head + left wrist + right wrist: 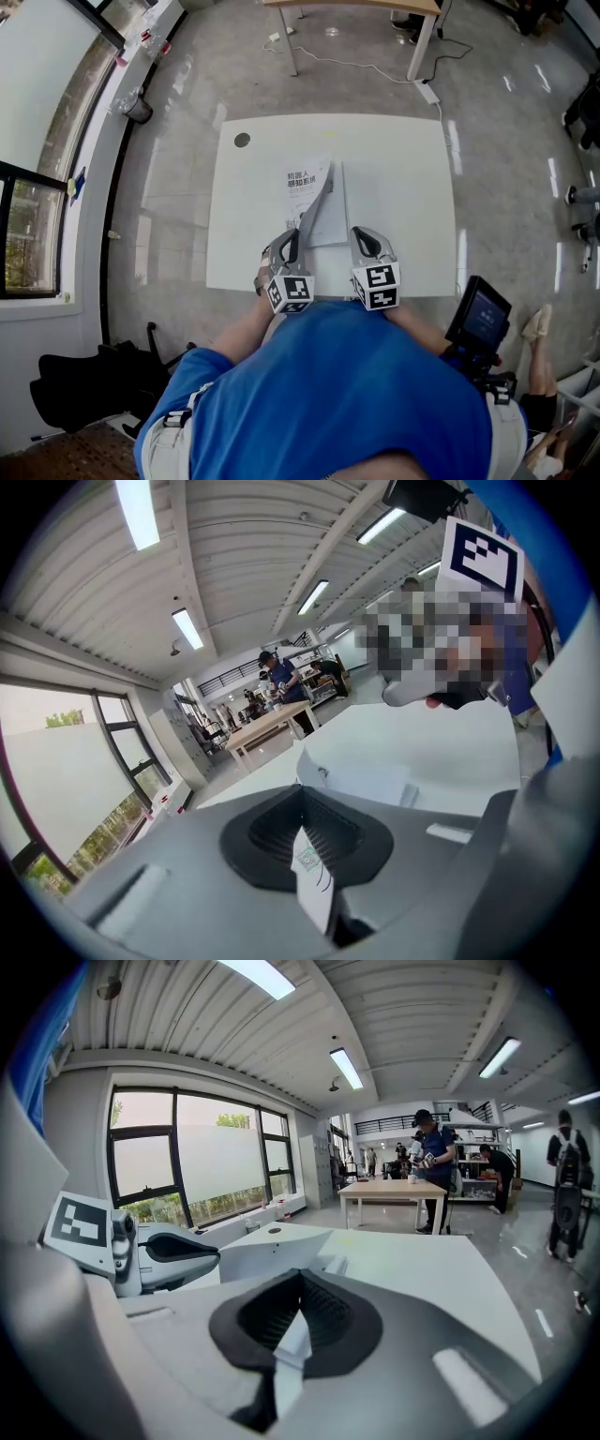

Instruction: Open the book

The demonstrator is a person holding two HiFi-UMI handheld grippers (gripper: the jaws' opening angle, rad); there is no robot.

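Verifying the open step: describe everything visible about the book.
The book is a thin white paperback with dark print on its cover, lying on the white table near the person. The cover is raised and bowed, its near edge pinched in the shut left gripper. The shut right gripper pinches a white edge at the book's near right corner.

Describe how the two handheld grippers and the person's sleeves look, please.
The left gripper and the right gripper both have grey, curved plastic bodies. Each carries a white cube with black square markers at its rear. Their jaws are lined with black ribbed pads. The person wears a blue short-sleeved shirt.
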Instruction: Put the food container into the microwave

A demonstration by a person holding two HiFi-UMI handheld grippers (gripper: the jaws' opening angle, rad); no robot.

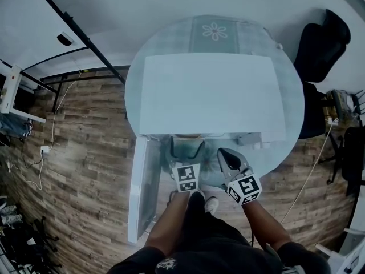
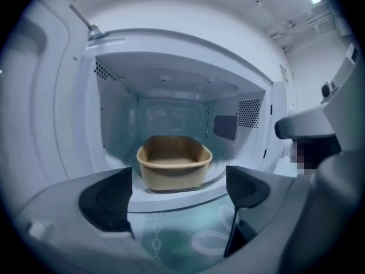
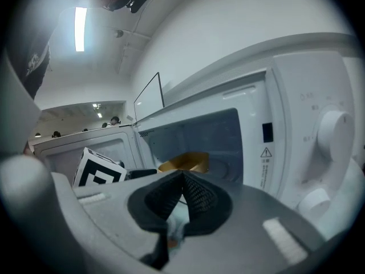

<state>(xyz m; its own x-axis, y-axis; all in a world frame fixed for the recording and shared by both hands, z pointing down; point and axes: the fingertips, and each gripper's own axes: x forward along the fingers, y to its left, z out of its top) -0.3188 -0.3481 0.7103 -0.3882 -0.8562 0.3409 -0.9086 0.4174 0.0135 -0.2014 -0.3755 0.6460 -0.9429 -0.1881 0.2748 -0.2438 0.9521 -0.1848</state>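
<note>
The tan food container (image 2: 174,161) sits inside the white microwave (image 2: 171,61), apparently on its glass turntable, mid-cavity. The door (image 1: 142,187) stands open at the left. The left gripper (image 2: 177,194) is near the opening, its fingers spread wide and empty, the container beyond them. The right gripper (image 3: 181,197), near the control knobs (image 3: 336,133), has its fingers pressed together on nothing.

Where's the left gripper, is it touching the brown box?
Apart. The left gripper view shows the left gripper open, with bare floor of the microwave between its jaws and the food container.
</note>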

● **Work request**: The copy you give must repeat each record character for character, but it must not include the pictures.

● **Answer box**:
head + left wrist + right wrist: 

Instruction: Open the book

The demonstrator is a person holding two HiFi-UMI handheld grippers (gripper: the jaws' opening angle, rad); there is no robot.

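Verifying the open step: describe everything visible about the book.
The book is a thin white paperback with dark print on its cover, lying on the white table near the person. The cover is raised and bowed, its near edge pinched in the shut left gripper. The shut right gripper pinches a white edge at the book's near right corner.

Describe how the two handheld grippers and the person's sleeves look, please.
The left gripper and the right gripper both have grey, curved plastic bodies. Each carries a white cube with black square markers at its rear. Their jaws are lined with black ribbed pads. The person wears a blue short-sleeved shirt.
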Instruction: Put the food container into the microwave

A demonstration by a person holding two HiFi-UMI handheld grippers (gripper: the jaws' opening angle, rad); no robot.


<state>(xyz m; its own x-axis, y-axis; all in a world frame fixed for the recording and shared by both hands, z pointing down; point and axes: the fingertips, and each gripper's own axes: x forward along the fingers, y to its left, z out of its top) -0.3188 -0.3481 0.7103 -0.3882 -0.8562 0.3409 -0.9086 0.4174 0.0135 -0.2014 -0.3755 0.6460 -0.9429 -0.1881 0.2748 -0.2438 0.9521 -0.1848</state>
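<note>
The tan food container (image 2: 174,161) sits inside the white microwave (image 2: 171,61), apparently on its glass turntable, mid-cavity. The door (image 1: 142,187) stands open at the left. The left gripper (image 2: 177,194) is near the opening, its fingers spread wide and empty, the container beyond them. The right gripper (image 3: 181,197), near the control knobs (image 3: 336,133), has its fingers pressed together on nothing.

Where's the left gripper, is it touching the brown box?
Apart. The left gripper view shows the left gripper open, with bare floor of the microwave between its jaws and the food container.
</note>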

This output requires no further additions.